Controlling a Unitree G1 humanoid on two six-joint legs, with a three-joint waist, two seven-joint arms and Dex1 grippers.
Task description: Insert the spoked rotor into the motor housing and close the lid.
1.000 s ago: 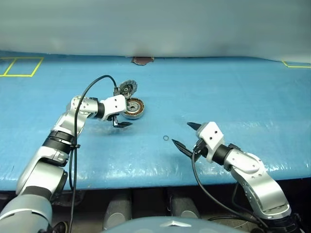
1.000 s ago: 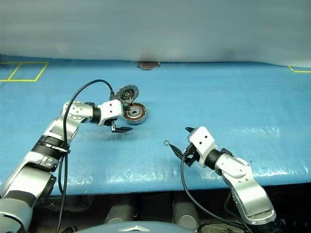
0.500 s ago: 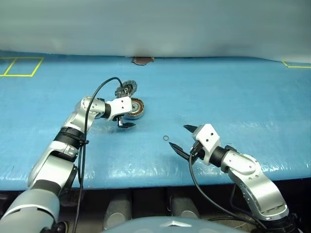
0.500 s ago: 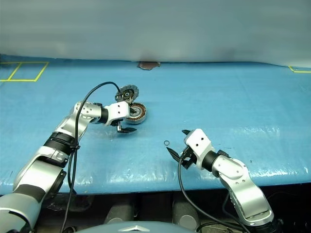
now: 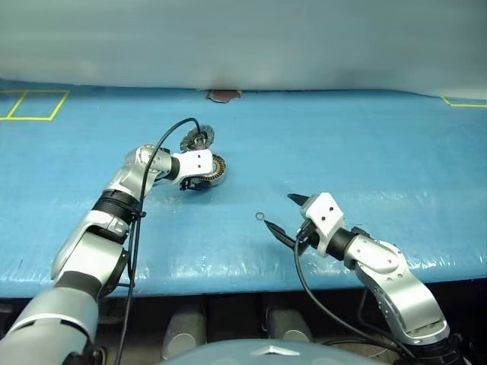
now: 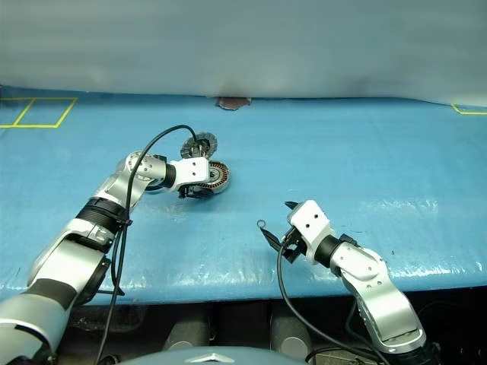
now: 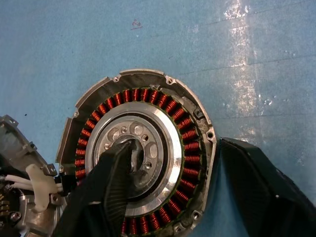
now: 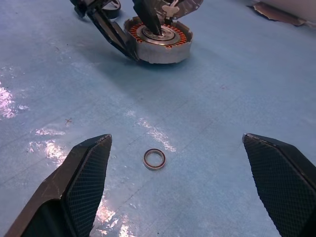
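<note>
Blue sheeting covers the table (image 5: 365, 144), and on it stands one motor housing (image 7: 143, 153), its copper-orange ring of windings showing around a silvery, holed disc in the middle, which may be the spoked rotor already seated, though I cannot tell for sure. One lid (image 5: 199, 138) stands tilted up at the housing's far side, open. One small metal ring (image 8: 154, 159) lies apart on the sheet, just ahead of the right gripper (image 8: 187, 187). Two grippers are in view. The left gripper (image 7: 173, 163) straddles the housing: one finger (image 7: 113, 187) lies across the central disc, the other beside the outer wall, with the jaws partly drawn in around the rim; whether they actually clamp it cannot be told. The right gripper hovers with its jaws spread wide and nothing between them.

A second ago the left gripper stood just short of the housing, spread wider; now it has reached over it. The right gripper has kept its place.
</note>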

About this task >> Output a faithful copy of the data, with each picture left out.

Reply >>
Controlling a Unitree G1 humanoid on two six-joint legs, with a three-joint waist, two seven-joint arms and Dex1 grippers.
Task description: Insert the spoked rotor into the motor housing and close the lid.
1.000 s ago: 
1.000 s ago: 
0.500 s ago: 
0.500 s ago: 
now: 
now: 
now: 
now: 
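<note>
Blue sheeting covers the table (image 5: 365, 144), and on it stands one motor housing (image 7: 143, 153), its copper-orange ring of windings showing around a silvery, holed disc in the middle, which may be the spoked rotor already seated, though I cannot tell for sure. One lid (image 5: 199, 138) stands tilted up at the housing's far side, open. One small metal ring (image 8: 154, 159) lies apart on the sheet, just ahead of the right gripper (image 8: 187, 187). Two grippers are in view. The left gripper (image 7: 173, 163) straddles the housing: one finger (image 7: 113, 187) lies across the central disc, the other beside the outer wall, with the jaws partly drawn in around the rim; whether they actually clamp it cannot be told. The right gripper hovers with its jaws spread wide and nothing between them.

A second ago the left gripper stood just short of the housing, spread wider; now it has reached over it. The right gripper has kept its place.
</note>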

This output contains the complete answer.